There was a short silence as he guided her around a pack of elderly ladies in far too much rouge.

Then she said softly, “So you have and I thank you.”

He glanced swiftly sideways at her. Her cheeks were pink, but the color was not from any rouge pot. “You have no need to thank me. I’m merely fulfilling the bargain we made.”

She looked at him, her gilded eyes mysterious and far too wise. “You’ve done more than that for me. You’ve given me this beautiful gown, the hairpins, slippers, and stays. Why shouldn’t I thank you for all that?”

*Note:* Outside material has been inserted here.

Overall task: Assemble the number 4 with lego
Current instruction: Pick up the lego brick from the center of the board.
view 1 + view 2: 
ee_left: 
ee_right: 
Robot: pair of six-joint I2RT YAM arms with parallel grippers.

“Because I’ve brought you into this den of wolves.”

He felt more than saw her startled glance. “You make a ball sound overly dangerous, even for one as inexperienced as I.”

He snorted. “In many ways, this company is as dangerous as the people we’ve met on the streets of St. Giles.”

She looked at him skeptically.

“Over there”—he tilted his chin discreetly—“is a gentleman—I use the word in only its social sense—who has killed two men in duels in the last year. Beside him is a decorated general. He lost most of his men in a vain and stupid charge. It’s rumored that our hostess once beat a maid so badly she had to pay the woman over a thousand pounds to hush up the matter.”

He glanced down at Mrs. Dews, expecting shock, but she stared back, her expression open and frank and a little sad. “You’re merely proving that money and privilege do not go hand in hand with good sense or virtue. That, I think, I already knew.”

He bowed, feeling heat stealing up his cheeks. “Forgive me for boring you.”

“You never bore me as well you know, my lord,” she replied. “I only wish to point out that while money can’t buy those things, it can buy food for the stomach and clothes for the body.”

“So you think the people here are happier than those in St. Giles?”

“They should be.” She shrugged. “Being hungry or cold does terrible things for the temperament.”

“And yet,” he mused, “are the wealthy here any happier than a poor beggar on the street?”

She looked at him with disbelief.

He smiled down at her. “Truly. I think a man may find happiness—or discontent—no matter if he has a full belly or not.”

“If that is true, it is very sad,” she said. “They should be happier with all their needs fulfilled.”

He shook his head. “Man is a fickle, ungrateful creature, I fear.”

She smiled at that—finally! “I don’t think I can understand the people from your class.”

“Best not to,” he said lightly.

“You, for instance,” she murmured. “I’m not sure you have any more need of me in St. Giles, but you take me with you still. Why?”

He looked ahead of them, examining the crowd, watching the other men watching her. “Why do you think?”

“I don’t know.”

“Don’t you?”

She hesitated, and though he didn’t look at her, he was aware of her every movement. Of her restless fingers
tracing the neckline of her bodice, of her pulse fluttering at her throat, of the moment she parted her lips again.

He leaned closer to her and repeated low, “Don’t you?”

She inhaled. “At Mrs. Whiteside’s house, you made me watch…”

“Yes?” They were in a damnably crowded room, the press of bodies almost suffocating. Yet at the same time he felt as if they existed in a closed glass sphere of their own.

“Why?” she asked urgently. “Why did you make me watch? Why me?”

“Because,” he murmured, “you draw me. Because you are kind but not soft. Because when you touch me, the pain is bittersweet. Because you cradle a desperate secret to your bosom, like a viper in your arms, and don’t let go of it even as it gnaws upon your very flesh. I want to pry that viper from your arms. To suckle upon your torn and bloody flesh. To take your pain within myself and make it mine.”

She trembled beside him; he could feel the quivers through the arm she kept on him. “I have no secret.”

He bent and whispered against her hair, “Sweet, darling liar.”